Auschwitz and Kashmir

The Auschwitz Boy, Kashmir and The wall of the Anti-National.

I met this boy in Auschwitz – much younger than me, from Czech Republic and who happened to walk with me through Birkenau, and I was immensely glad for his footsteps in tandem with mine. During the walk he asked me, ‘Do you believe in God?’- such an incongruous question in the midst of all that, but I found myself telling him, “I do. I actually do” – and he responded to that with, “Well, I do too”. Yesterday I found a message sitting there in my inbox – ‘My condolences to India’,he said. ‘I wish these things didn’t happen and one day, humanity would be united by love and peace’. I woke up to his message and I sat there, with the sun streaming into the windows from the Romanian dawn and contemplated the humans of the world. I was so touched that he had sent me this message and I was so aware of how much we all wanted an equitable world.

I am 3 years away from 40, and in my head, I perhaps already am. I process information – especially about love, loss and purpose, very different from how I did in my twenties – I’ve seen a mother bury her son and I think it broke something within me and I wasn’t ever going to forget the irreedemability of that day. I understood how much nothing mattered, yet you had to hold on to whatever you could, and in the face of loss – we are all equally powerless and vulnerable.

The vestigial funeral videos, the gun shots, the last salute, of screams and pains, of coffins and the Indian flag – juxtaposed with ‘please donate’, the clarion call for the ban of Pakistani artists and art, some cricketing legitimacy – the mayhem of it, lay threadbare – the pointlessness of it all. No matter how much we all donated, no matter how much we decried the exchange of art – all these kids are going to grow up without their fathers, never knowing how he smelt or that he was funny, or witty or how he sang tuneless melodies – none of these little details of the father are ever going to be available to the kids for consumption, everything would be swamped up under ‘The Martyr’ tag. The woman bears the true brunt of a man’s valour and misfortune – and these women are going to have to watch their children grow with just context and stories, not the tactile warmth of a real childhood.

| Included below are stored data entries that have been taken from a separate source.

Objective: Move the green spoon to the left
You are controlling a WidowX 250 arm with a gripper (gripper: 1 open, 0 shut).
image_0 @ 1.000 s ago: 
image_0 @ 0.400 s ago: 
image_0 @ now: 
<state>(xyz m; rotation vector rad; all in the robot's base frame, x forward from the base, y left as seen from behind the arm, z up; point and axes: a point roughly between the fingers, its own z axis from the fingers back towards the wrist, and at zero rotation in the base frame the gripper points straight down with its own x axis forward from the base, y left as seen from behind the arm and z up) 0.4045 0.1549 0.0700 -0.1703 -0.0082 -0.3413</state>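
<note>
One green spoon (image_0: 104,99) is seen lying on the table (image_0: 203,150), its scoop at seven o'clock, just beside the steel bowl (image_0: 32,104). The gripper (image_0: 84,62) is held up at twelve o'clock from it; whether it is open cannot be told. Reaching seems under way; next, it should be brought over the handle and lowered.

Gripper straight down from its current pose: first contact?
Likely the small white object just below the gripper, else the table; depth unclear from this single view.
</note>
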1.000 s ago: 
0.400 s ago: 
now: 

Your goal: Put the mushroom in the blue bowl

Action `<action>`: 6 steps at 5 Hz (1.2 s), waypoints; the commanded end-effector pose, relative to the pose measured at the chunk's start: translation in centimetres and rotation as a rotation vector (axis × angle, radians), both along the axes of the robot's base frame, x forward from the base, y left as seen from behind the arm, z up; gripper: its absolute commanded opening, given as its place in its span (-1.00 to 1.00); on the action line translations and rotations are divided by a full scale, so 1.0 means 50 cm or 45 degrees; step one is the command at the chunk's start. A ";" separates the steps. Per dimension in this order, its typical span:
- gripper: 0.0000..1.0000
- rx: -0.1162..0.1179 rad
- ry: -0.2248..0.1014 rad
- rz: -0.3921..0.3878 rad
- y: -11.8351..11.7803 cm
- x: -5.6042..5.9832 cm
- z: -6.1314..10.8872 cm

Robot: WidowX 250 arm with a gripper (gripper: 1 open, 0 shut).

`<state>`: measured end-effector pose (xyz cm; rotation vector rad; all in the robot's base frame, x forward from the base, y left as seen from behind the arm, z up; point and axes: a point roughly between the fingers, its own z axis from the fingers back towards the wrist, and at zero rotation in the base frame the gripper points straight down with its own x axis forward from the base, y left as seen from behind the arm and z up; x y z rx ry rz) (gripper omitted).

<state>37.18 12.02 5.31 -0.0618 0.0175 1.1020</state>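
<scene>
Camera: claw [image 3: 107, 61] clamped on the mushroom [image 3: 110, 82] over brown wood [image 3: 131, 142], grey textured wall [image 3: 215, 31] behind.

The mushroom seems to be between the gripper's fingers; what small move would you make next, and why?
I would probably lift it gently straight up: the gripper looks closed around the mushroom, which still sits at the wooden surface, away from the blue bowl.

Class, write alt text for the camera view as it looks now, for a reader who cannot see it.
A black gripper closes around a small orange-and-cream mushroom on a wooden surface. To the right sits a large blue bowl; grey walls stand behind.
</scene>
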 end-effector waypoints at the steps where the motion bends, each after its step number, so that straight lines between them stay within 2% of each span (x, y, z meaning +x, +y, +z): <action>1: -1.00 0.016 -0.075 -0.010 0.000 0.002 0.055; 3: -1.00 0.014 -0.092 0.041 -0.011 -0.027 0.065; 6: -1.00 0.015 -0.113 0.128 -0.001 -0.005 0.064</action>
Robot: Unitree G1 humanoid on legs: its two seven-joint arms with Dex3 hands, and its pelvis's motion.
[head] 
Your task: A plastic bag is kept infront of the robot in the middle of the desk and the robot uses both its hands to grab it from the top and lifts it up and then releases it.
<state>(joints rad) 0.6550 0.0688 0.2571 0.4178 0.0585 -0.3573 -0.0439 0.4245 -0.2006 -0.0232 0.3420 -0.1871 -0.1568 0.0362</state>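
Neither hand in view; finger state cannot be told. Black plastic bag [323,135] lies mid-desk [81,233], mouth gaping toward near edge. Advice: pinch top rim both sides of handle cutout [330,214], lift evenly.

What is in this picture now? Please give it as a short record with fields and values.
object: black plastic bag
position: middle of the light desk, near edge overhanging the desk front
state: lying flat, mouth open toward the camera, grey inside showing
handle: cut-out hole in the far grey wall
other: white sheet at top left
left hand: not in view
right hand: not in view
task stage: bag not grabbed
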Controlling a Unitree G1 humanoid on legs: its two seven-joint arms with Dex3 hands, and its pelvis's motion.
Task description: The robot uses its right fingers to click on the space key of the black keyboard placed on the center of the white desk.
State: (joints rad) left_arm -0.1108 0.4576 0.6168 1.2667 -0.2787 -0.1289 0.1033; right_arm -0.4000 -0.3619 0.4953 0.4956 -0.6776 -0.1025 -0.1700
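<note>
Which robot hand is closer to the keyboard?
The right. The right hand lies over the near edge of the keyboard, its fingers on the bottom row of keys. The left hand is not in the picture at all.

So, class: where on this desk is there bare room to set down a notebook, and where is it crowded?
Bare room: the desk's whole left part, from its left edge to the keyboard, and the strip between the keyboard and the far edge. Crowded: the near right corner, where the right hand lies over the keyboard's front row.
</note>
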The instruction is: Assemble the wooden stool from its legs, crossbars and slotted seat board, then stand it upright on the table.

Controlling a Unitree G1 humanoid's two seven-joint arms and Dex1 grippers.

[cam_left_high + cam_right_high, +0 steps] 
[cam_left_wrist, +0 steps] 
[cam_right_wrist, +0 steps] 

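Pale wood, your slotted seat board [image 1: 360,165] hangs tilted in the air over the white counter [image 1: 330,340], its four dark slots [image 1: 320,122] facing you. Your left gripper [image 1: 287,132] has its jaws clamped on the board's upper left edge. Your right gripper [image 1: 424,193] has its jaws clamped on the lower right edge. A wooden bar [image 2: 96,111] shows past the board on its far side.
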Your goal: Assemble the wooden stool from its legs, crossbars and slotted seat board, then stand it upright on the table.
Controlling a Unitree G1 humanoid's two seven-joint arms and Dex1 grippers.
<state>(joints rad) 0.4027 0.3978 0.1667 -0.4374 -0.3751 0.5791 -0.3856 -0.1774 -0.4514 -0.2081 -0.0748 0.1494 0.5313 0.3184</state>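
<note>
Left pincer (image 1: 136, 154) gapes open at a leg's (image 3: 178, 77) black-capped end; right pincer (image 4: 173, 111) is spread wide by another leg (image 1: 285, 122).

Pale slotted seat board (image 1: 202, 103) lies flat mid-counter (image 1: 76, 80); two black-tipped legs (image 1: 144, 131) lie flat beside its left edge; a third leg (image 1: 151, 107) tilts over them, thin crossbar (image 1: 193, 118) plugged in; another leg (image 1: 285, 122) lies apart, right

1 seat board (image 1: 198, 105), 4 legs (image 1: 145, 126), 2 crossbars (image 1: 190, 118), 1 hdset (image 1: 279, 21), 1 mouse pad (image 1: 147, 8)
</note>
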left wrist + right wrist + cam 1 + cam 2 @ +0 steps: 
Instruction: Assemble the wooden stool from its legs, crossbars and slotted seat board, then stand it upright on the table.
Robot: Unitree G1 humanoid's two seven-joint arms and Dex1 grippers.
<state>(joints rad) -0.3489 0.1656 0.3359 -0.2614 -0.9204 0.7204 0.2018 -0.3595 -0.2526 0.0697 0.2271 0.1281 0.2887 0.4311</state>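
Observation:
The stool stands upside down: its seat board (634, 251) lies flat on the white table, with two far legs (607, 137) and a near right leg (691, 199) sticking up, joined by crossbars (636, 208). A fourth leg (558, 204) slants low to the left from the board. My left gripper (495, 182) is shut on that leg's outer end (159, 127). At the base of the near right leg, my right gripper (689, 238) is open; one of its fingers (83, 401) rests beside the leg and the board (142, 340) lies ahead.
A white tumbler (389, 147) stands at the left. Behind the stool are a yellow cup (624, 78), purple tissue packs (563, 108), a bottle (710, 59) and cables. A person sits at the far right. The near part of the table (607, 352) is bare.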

It also made me reflect upon the collective childhoods we have given the children of Kashmir; it seems so unfair that our kids get to grow up with birthdays with Elsa and peppa pig and rainbow cakes, while those kids grow up with dilapidated neighborhoods entrenched in convoys and curfews, and pellet wounds. Will Infosys open a sprawling campus in kashmir? Never. What do these kids grow up and aspire for? They all know that they have to leave home, and that’s a terrible non-choice to have, some of them come down south and feel incongruous and unmoored and terribly ache for home, for most of their lives. They see our cities bustling with normalcy, and they can’t understand why they couldn’t have what we did and what we do – and they only echo the fragmented lives they’ve seen and endured – and how do we expect any allegiance from them at all? Offense and intolerance are our prime skills these days – we are quick to condemn, but never take time to reflect.

For the first time ever, I realized that maybe kashmir is really sick of us, have we asked the people of kashmir what they want? Whether they want to be here or there? Kashmir is not simply the land, the rivers and the tulips – it’s all those broken people that are sick of being broken. And how many more soldiers are going to be defending a line of control – that’s nothing but a barbed wire, born out of insatiable hunger for land and power? The real war is in our heads – to let the land go and save the people.

Is army your first choice for career? If it isn’t, then you and I shouldn’t be using that army to defend a piece a land that kills more than it nurtures.

I think of Auschwitz a lot, I think of deplorable things one man could do to another man, and how all other men hold the tenacious potential to look the other way – we’ve all been looking the other way, while kashmir and its people have been slowly dying, and we’ve all the while been glorifying these senseless deaths – and taking for granted, the willingness of one man, with little choice and much less privilege, to die for a piece of land.